I'm having the same issue.  It looks to me like a disk queue issue.  The disk queue length for the disk with the databases frequently goes to 250.  Way, Way, Way too high when it should be 1 or less.

kaikapola

I've heard rumors that number of running DP jobs may be related to this issue. But how to collect number running DP jobs automaticly?

//KK

adaikkap

Hi KK,

        Run this cli and do a count of it, dfpm job list -v jobs-running | wc -l

Regards

adai

USMANBUTT

Guys,

Can anyone provide any insight into this issue? Any changes that can be made to speed up things.

Regards,

Usman

adaikkap

Hi Usman,

     From which version did you upgrade from ? How long was it since you upgraded ?

After upgrade to 5.0.x we do the following.

1.Purge all data proteciton jobs older than 90 days which happens during everyday @ midnight. So soon after upgrade due to the amount of jobs to be purged you would encounter slowness for a week or so.
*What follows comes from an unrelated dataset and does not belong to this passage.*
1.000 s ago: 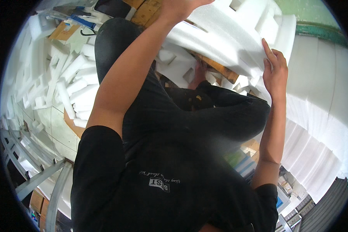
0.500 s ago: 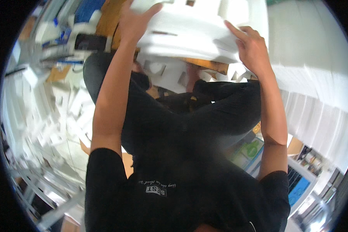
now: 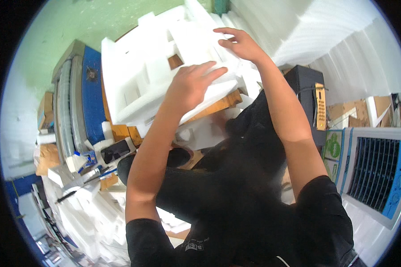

2.We prune all perf data files for stale instances which starts every sunday@ midnight and runs once every week. Since you have perf data which definitely will have stale entries due to mark-deleted objects this will also consume resources in your dfm server.

3.By default the events pruning happen everyday @ midnight for events older than 180 days.

since all this 3 happen during midnight I think these are the reasons why you feel slowness. But 1 & 2 should stabilize in a week or 2 and you should be able to see marked improvements in you dfm server.

I would also recommend you to upgrade your RAM to 16GB or so since you are running 100+ datasets.

Regards

adai

USMANBUTT

Also, I am seeing in the dfmserver.log that dfm is still trying to connect to vfiler's that were deleted a while ago. How would I go about stopping it?

Regards,

Usman

USMANBUTT

I have upgraded to 5.1 in hopes of sybase 11 improving performance but it seems to still be the same. As I mentioned, I believe the bottleneck is the database itself. Based on the following article, my guess is that only one vcpu gets pegged waiting for a sql query to finish and as a result, any other function takes a long time to execute (when the vcpu gets pegged, I can tell from task manager that the other processes are not using much cpu resources).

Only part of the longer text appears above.